Work task: Please take the lines from the one holding "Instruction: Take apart" through the one holding "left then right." in the data below and copy them exactly.

Records for this exercise:
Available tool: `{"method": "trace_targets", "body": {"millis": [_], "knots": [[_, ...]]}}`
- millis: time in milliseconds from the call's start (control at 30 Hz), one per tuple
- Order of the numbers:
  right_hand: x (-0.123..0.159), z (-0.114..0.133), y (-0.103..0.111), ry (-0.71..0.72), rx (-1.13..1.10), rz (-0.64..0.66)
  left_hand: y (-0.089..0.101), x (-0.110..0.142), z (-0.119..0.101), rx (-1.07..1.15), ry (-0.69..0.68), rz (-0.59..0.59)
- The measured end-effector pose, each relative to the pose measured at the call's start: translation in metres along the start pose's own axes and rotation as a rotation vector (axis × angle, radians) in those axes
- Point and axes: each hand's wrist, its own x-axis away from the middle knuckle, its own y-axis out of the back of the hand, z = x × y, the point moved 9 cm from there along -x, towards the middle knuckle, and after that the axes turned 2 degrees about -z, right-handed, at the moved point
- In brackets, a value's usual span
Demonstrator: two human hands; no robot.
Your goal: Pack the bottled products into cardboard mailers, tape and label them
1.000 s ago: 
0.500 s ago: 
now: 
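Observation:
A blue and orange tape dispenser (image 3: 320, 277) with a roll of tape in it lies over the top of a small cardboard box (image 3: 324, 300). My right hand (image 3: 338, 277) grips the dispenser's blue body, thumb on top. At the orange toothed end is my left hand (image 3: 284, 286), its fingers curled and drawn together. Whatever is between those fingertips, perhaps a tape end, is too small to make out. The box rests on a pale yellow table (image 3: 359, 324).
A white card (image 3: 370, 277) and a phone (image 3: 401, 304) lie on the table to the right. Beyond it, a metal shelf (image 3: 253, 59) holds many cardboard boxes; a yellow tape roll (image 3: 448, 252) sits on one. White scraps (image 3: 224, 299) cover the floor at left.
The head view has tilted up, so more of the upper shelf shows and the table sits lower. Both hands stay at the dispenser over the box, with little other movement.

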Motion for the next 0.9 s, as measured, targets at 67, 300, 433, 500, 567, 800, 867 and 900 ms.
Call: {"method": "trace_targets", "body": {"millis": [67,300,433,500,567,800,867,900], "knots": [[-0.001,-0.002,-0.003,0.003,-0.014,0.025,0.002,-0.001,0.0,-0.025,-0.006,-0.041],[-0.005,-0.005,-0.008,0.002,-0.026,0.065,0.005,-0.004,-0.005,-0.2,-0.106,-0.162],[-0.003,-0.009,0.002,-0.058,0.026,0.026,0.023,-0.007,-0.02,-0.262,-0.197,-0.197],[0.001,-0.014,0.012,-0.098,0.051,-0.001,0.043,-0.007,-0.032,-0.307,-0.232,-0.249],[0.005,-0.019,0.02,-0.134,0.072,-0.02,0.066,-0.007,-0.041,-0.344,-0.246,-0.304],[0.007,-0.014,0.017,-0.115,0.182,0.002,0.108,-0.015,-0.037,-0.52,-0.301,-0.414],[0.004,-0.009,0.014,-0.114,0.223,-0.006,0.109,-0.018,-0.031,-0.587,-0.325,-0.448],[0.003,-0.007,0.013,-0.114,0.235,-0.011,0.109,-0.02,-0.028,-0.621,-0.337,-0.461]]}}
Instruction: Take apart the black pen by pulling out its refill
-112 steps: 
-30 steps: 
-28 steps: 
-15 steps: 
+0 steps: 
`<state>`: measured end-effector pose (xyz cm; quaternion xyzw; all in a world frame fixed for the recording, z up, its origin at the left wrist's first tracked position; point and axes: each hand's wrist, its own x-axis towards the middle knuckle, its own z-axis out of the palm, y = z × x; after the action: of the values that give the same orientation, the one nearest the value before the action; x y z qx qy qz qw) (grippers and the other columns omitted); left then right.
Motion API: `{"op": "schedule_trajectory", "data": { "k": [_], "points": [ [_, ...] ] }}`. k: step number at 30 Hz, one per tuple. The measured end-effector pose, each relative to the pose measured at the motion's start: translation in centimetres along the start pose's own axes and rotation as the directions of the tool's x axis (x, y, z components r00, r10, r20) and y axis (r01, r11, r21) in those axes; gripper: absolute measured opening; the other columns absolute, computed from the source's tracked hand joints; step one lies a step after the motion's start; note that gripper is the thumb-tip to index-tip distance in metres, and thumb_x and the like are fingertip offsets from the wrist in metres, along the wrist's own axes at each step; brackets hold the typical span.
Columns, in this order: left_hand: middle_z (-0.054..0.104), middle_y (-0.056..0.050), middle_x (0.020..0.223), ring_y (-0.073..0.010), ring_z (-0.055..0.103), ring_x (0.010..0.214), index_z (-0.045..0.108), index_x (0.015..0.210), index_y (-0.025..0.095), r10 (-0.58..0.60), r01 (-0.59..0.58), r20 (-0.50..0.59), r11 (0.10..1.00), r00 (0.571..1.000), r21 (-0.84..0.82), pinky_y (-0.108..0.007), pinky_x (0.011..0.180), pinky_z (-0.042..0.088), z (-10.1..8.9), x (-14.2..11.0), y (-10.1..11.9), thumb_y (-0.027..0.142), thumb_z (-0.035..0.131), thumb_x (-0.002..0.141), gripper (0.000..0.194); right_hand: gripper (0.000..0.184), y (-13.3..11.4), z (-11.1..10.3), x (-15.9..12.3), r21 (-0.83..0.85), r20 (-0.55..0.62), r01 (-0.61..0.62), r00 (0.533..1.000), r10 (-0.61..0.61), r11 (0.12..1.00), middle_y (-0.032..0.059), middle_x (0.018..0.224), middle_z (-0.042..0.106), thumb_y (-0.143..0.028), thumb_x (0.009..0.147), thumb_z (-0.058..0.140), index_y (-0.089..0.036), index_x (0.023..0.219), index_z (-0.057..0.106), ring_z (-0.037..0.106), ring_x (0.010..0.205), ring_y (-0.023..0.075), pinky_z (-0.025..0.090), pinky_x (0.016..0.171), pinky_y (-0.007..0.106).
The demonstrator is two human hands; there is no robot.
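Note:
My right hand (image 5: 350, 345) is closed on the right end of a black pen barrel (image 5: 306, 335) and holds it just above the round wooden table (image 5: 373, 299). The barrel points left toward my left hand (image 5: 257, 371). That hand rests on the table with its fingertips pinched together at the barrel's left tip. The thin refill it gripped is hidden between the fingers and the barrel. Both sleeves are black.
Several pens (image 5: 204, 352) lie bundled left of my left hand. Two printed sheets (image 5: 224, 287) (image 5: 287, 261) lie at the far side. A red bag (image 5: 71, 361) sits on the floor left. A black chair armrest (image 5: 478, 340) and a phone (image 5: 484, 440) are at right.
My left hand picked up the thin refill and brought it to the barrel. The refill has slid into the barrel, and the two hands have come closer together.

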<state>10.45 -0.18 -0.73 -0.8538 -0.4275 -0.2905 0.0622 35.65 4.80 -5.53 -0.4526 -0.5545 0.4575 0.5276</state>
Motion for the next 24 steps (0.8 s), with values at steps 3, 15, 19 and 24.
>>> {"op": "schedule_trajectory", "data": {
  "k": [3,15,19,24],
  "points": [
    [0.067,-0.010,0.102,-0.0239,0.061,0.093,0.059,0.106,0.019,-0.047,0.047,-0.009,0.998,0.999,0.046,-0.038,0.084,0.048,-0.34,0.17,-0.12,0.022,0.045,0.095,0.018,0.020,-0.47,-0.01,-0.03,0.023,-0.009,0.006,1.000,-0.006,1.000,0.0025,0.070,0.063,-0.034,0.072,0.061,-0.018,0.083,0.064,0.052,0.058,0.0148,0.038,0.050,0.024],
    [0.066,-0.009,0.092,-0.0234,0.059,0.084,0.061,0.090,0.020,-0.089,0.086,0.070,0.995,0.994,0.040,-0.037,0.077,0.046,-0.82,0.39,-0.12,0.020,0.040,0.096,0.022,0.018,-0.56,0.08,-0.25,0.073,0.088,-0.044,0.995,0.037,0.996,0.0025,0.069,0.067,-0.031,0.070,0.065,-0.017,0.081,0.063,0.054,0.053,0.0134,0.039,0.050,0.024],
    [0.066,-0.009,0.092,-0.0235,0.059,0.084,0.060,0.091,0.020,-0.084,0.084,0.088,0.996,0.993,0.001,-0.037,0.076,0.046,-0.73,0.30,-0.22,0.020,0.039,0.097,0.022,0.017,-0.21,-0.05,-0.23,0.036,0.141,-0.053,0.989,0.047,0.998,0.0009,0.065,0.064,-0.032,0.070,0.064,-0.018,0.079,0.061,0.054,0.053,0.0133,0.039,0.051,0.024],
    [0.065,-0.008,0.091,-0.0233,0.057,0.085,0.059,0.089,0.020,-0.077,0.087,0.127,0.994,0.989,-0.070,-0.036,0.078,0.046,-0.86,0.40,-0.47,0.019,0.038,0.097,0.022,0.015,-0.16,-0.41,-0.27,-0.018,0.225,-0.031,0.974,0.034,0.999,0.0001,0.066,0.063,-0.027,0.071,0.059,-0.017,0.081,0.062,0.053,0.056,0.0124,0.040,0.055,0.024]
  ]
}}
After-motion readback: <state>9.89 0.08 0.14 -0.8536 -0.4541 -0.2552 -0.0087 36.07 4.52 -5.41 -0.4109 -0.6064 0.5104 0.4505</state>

Written reply:
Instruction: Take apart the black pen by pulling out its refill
-112 steps: 
-30 steps: 
-28 steps: 
-15 steps: 
+0 steps: 
`<state>`: measured end-effector pose (xyz cm; quaternion xyzw; all in a world frame fixed for the recording, z up, its origin at the left wrist's first tracked position; point and axes: each hand's wrist, its own x-axis towards the middle knuckle, its own z-axis out of the palm, y = z × x; after the action: of the values that give the same orientation, the one nearest the value before the action; x y z qx qy qz qw) (grippers and the other columns omitted); left then right.

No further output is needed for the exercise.